1. Alle Tier Arbeiten sollten in Übereinstimmung mit den Home Office Tiere (Scientific Procedures) Act (1986) durchgeführt werden.
2. Mate-Wistar-Ratten im Alter von 10 Wochen alt von monogamen Zucht, und bestätigen Schwangerschaft durch das Auftreten einer vaginalen Stecker. Nehmen Sie dies als ein Tag der Trächtigkeit und beginnen experimentelle Ernährung. Für jungfräulichen Weibchen, jedes Haus individuell Ratte, und beginnen experimentelle Ernährung.
3. Nach Fütterung der Versuchsdiäten für 20 Tage einschläfern Ratten durch CO _2-Erstickung durch Genickbruch folgte.
4. Verwenden Dissektion Pinzette und Schere, um die Bauchhöhle zu entlarven und die Leber herauszuschneiden, indem die Bänder, die die Leber mit der Membran zu verbinden, Vorderwand der Bauch, Magen und Zwölffingerdarm. Waschen der Leber in PBS und in flüssigem Stickstoff einfrieren vor der Lagerung bei -80 ° C.

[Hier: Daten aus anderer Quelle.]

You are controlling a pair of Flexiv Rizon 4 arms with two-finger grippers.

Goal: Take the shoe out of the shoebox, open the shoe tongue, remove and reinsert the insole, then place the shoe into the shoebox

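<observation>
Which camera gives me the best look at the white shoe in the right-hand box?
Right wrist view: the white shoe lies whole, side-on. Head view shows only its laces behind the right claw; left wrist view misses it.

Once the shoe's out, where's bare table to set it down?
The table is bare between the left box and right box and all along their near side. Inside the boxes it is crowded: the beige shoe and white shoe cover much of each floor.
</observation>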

2. Erstellung eines Gesamtlipidextrakt ⁹

1. Molecul hinzufügenar Sieben (zu füllen 1/10 der Lösungsmittelbehälter) an alle Lösungsmittel, um "trocken" Lösungsmittel erstellen. Führen Sie alle Lösungsmittel Arbeit innerhalb einer Abzugshaube.
2. Schneiden Sie ca. 100 mg eingefroren Leber und wiegen. Legen Sie das Gewebe in ein Rohr in einem Eiskübel und fügen Sie 0,8 ml eiskaltem 0,9% NaCl. Homogenisieren des Gewebes.
3. Hinzufügen interner Standards in 1 ml / mg trockenes Chloroform: Methanol (2:1, v / v) enthält, butyliertes Hydroxytoluol (BHT, 50 mg / l) als Antioxidationsmittel. Für 100 mg Rattenleber mit 100 ug CE-Standard (Cholesteryl heptadecanoate 17.00). Vorsicht: Chloroform und BHT sind gefährlich.
4. 5,0 ml trockenem Chloroform: Methanol (2:1, v / v), enthaltend BHT (50 mg / L).
5. 1,0 ml 1 M NaCl, gründlich durch Vortexen mischen, bis die Mischung aussieht Uniform. Proben verschlossen und bei -20 ° C zu diesem Zeitpunkt gespeichert werden für bis zu einer Woche.
6. Zentrifugieren bei 1000 × g für 10 min, geringe Brems bei Raumtemperatur.
7. Sammeln unterenPhase mit Pasteur-Glaspipette, Transfer zum neuen Schraubverschluss Glasrohr und trocken unter Stickstoff bei 40 ° C Proben verschlossen und bei -20 ° C zu diesem Zeitpunkt gespeichert werden für bis zu einer Woche.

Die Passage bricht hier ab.